Enough with the putrefying donkeys already Theodore Dalrymple is in this morning's NatPost discussing the Turner Prize nominees.
They remind me, indeed, of the time in my childhood when I discovered that there were rude words, which I delighted to use to prove that I was older and more mature than I was. This is a stage of development that the British art establishment has not outgrown. I haven't either, but I agree that present-day British art is a crateload of evil nonsense. Of course, I'm only 31. The art world has had a lot longer than that to mature beyond pure vulgarity.
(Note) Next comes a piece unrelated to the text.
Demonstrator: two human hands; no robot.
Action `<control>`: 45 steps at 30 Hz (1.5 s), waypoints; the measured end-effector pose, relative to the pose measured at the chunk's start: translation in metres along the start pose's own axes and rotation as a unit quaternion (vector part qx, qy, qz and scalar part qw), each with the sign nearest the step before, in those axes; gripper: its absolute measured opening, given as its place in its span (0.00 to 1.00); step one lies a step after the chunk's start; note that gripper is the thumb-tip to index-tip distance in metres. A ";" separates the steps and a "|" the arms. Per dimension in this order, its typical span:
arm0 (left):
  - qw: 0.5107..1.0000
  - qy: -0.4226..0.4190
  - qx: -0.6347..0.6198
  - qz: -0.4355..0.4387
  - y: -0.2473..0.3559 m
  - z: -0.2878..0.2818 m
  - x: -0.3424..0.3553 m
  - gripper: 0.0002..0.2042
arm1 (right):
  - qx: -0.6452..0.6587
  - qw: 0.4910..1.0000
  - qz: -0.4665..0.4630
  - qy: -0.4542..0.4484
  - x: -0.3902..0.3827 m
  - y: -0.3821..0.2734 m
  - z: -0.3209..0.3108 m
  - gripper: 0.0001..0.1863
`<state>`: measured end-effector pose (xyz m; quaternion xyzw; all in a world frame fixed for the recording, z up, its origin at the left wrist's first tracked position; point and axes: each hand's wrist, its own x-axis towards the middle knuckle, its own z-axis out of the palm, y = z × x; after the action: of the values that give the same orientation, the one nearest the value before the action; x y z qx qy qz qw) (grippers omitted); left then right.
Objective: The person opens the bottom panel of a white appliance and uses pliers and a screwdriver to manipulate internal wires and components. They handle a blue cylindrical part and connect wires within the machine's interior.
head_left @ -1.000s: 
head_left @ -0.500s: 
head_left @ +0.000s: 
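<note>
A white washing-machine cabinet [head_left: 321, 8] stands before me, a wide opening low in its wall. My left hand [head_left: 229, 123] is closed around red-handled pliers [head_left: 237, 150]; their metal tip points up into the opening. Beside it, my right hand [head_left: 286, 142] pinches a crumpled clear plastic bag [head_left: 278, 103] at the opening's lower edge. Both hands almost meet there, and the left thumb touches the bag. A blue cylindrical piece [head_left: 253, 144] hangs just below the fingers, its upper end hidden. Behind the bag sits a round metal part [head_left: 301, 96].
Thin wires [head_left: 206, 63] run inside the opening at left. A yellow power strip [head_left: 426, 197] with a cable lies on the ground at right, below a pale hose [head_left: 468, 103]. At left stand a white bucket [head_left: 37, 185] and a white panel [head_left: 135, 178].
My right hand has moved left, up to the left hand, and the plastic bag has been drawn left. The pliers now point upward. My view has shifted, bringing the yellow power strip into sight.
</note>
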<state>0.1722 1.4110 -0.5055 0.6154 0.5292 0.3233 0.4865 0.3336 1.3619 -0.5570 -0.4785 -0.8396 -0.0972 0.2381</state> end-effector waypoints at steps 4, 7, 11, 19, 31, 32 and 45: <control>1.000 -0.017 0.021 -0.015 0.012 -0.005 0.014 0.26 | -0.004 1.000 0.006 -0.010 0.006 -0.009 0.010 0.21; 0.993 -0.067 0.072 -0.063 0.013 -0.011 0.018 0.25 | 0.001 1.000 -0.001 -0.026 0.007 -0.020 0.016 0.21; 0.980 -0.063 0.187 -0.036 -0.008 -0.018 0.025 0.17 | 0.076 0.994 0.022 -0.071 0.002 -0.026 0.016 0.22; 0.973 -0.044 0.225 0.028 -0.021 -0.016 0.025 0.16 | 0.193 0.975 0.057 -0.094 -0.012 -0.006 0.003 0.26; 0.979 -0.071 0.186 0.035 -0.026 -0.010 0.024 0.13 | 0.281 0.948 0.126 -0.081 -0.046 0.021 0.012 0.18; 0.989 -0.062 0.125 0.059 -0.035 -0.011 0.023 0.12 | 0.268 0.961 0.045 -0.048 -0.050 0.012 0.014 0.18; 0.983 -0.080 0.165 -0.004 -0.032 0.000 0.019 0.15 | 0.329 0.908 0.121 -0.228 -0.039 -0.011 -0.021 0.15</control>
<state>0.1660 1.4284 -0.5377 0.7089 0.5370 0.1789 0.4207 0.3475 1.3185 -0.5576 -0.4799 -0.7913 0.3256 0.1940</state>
Good lord Oh, man, WHAT? This is some sick shit. I was just checking out Clay Waters' site and I find he's hung out the "gone fishing indefinitely" sign. Not only that, but with true sadism he throws that little spitball in there, at the end of the entry, which is going to make anything I say about his weblog sound forced and insincere. Is this guy history's hugest bastard or what? Well, as a matter of fact, I do like Clay's site and I visited it often and why the hell is he going to stop updating it, I want to know. The "increasing professionalization" of the blogosphere is no excuse--I've never been published in The American Enterprise, for God's sake. Most days, around here, I feel about as "professional" as a street corner preacher trying to spread the word about airplane chemtrails and the homunculus in my microwave oven. What an astonishing fiasco. Please come back soon, Clay, and make your "hiatus" one of those bogus attention-seeking ones like David Janes'. (Failing that, keep coming across with the barmaid pics...those rule.)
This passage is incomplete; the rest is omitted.